If the “gold standard” of our field reimburses so little that is administered freely to many patients and other “customers,” perhaps we shouldn’t care that others use the test in their businesses.  After all, if its use is not profitable for us, why should we care if it is not profitable to others?  Shouldn’t we, as a field supplement this outdated standard with procedures that do a better job, result in data that has more predictive value, and are reimbursed at a level that allow them to stand alone in the value arena?

If you are not doing anything other than 92557 tests, here is my question: How does your field move forward with a gold standard of such little value?

 

feature image from Penobscot McCrum

  1. Quite clearly Pure Tone Audiometry does not deserve to be referred to as “Gold Standard”. It is flawed as a result of outdated calibration methods, outdated hardware, poor execution and over reliance on the test by too many. Having said that, the concept, which enables an objective measurement of a subjective sensation, is as brilliant now as it was seventy years ago.

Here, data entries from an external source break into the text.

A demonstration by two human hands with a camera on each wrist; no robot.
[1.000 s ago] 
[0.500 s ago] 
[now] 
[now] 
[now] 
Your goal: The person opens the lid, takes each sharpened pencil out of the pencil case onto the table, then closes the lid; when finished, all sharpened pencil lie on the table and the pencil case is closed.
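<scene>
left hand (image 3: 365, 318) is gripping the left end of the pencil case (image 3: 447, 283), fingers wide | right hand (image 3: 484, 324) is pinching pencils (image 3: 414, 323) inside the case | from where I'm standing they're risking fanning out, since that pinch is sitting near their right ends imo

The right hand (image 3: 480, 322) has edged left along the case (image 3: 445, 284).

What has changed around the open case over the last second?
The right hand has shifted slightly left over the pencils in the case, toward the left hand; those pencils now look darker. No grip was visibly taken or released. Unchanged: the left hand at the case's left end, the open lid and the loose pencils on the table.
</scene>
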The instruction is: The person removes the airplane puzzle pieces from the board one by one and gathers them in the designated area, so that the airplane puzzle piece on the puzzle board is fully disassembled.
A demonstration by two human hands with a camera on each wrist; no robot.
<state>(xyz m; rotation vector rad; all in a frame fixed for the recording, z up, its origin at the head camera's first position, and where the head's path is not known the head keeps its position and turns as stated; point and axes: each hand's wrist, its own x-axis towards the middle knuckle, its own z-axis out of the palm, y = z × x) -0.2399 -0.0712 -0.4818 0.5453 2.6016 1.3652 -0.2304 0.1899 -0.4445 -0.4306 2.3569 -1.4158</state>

    PTA doesn’t measure “hearing” though. It measures ability to receive a signal which is a one part of “hearing” – the other parts being how the signal is transmitted to the brain and then interpreted. In short, it may not predict cochlear problems too well but that’s not what it’s supposed to do. From the point of view of determining whether a person will benefit from a hearing aid though this is hardly problematic – a hearing aid is essentially an amplifier and (leaving aside the exceptions to the rule) people with normal thresholds are unlikely to benefit from amplification and people with reduced thresholds will.

    In answer to the authors question we move forward by ensuring PTA standards are re visited and as a result the test becomes more reliable, use more realistic language regarding what PTA is and how it fits into the test process and get the message across that provision of the hearing aid is just a small part of a successful fitting.

  2. I think we need to get out of offices and tube patients’ devices where their most difficult situations are when possible. A lot of patient files with three pages of progress notes would be a lot thinner if that was commonly done.